Antonio Casado

Monedero, opaco

Solo de un ego inflamado como el de Juan Carlos Monedero, número tres de Podemos, puede salir semejante necedad. Dice víctima de una conspiración apadrinada por «el Régimen del 78». No anda mal de abuelas la criatura. Hasta el punto de endosar a una categoría político-jurídica, inmaterial por su propia naturaleza (el Régimen del 78) la capacidad de urdir una conjura para desprestigiarle. Me recuerda a esa otra necedad de los servicios meteorológicos de la televisión pública catalana cuando anuncian nieve, tormentas o calor «al sur del Estado».

Monedero citó a la Prensa para explicar origen, causa y efectos fiscales de los 425.000, cobrados del Banco del Alba (Venezuela, Ecuador, Cuba, Bolivia y Nicaragua) y le salió un mitin que multiplicó las dudas sobre los servicios prestados por Monedero a ese bloque populista latinoamericano.
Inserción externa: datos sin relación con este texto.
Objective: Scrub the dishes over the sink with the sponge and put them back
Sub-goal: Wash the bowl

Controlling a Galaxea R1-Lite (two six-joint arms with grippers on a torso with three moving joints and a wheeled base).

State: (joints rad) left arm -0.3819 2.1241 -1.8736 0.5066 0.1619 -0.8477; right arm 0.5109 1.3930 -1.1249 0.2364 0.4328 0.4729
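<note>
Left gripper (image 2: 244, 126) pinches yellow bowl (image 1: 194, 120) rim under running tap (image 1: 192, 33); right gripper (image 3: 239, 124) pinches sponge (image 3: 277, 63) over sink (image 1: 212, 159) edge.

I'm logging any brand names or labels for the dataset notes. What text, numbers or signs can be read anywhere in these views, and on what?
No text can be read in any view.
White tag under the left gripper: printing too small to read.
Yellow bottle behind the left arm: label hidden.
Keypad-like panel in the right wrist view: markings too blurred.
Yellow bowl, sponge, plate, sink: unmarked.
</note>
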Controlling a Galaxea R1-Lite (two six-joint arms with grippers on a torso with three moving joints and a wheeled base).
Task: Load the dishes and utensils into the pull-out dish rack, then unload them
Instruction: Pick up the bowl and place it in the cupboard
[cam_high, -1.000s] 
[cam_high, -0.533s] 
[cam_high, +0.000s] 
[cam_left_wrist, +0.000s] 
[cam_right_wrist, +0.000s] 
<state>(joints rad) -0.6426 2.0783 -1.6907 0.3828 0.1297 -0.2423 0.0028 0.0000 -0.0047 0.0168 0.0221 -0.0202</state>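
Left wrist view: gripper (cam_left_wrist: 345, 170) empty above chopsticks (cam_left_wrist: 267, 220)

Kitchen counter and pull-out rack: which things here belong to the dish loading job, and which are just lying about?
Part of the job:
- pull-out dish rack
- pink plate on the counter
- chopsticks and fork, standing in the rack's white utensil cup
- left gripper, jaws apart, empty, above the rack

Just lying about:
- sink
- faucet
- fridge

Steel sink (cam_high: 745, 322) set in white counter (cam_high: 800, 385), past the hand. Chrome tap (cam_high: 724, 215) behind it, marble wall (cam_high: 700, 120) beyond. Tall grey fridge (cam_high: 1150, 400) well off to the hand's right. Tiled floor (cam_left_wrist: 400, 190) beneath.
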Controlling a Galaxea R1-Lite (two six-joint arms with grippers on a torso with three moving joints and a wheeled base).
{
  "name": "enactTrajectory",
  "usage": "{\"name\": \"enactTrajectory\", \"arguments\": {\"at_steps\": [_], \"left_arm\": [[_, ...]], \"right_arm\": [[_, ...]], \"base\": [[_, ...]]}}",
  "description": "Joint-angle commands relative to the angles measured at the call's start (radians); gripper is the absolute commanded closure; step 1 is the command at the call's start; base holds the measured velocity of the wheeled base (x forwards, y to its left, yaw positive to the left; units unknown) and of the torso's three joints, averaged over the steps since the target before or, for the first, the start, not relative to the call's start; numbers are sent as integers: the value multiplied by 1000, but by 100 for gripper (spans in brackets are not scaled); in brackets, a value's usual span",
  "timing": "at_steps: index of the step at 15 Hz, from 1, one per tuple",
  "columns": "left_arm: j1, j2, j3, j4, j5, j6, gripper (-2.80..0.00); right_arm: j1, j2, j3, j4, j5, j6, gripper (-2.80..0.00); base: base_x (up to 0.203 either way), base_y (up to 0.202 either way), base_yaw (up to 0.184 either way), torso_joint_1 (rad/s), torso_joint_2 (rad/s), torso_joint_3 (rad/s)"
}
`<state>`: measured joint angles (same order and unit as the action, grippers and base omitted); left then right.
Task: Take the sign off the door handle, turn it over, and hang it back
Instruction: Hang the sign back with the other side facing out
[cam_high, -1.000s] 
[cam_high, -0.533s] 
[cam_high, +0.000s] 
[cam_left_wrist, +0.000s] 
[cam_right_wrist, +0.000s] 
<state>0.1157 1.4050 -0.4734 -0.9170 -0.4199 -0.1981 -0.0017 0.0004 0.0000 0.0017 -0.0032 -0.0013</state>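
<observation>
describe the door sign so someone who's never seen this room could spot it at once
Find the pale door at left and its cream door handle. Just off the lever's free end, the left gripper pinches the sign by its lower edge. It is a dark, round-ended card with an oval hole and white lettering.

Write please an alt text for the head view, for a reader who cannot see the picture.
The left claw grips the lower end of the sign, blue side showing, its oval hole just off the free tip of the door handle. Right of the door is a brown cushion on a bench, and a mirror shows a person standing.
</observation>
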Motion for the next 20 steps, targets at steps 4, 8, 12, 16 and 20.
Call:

Eso sí, se perdió en detalles sobre cómo el Régimen del 78 había dirigido todas las baterías contra él en una «caza de brujas» orientada a frenar el irresistible avance de Podemos en las encuestas, recientemente acreditado por la masiva concentración del 31 de enero y el triunfo electoral en Grecia del partido amigo, Syriza.

Dijo que los 425.000 euros los recibió por la prestación de un servicio profesional. No hay por qué ponerlo en duda, a pesar de que sabemos de ese trabajo solo porque lo dice él, pues no hay contrato previo a la prestación del servicio, y a pesar de que sigue sin explicar por qué cobra en 2013 por trabajos hasta diciembre de 2014. Vale, no pongamos en duda que cobrase por hacer un trabajo profesional, aunque nadie lo haya visto. Pero al menos hay razón suficiente para negar credibilidad a sus prédicas favorables a la transparencia de otros.

Tampoco será creíble cuando defienda la solidaridad fiscal en sus aspiraciones de futuro gobernante. Se supone a un dirigente de izquierda su fe en esta herramienta clásica de la redistribución de recursos de forma que éstos lleguen a las capas desfavorecidas, pero si el paradigma de esas convicciones -la transparencia y también el modelo fiscal- es Monedero, el partido de Pablo Manuel Iglesias tiene ahí su segundo gran problema. El otro es el de la afinidad con el régimen bolivariano de Venezuela. Sus dirigentes se irritan si alguien se lo recuerda. Les viene fatal. Pues que pasen a sus seguidores la consigna de eludir la cuestión, pero quienes no vamos de seguidores suyos, y además tenemos ojos y oídos, andamos sobradísimos de pruebas.

Y no vale la tramposa comparación que cierta cadena televisiva hacia este domingo con la supuesta afinidad del entonces presidente del Gobierno, José María Aznar con el entonces presidente de Venezuela, Hugo Chavez. No se puede comparar el acercamiento de Monedero al chavismo, por devoción, con el arropamiento de un presidente del Gobierno a los intereses de empresas españolas instaladas en Venezuela, porque era su obligación. Y conste que José María Aznar no fue ni lo será nunca santo de mi devoción, pero lo uno no quita lo otro.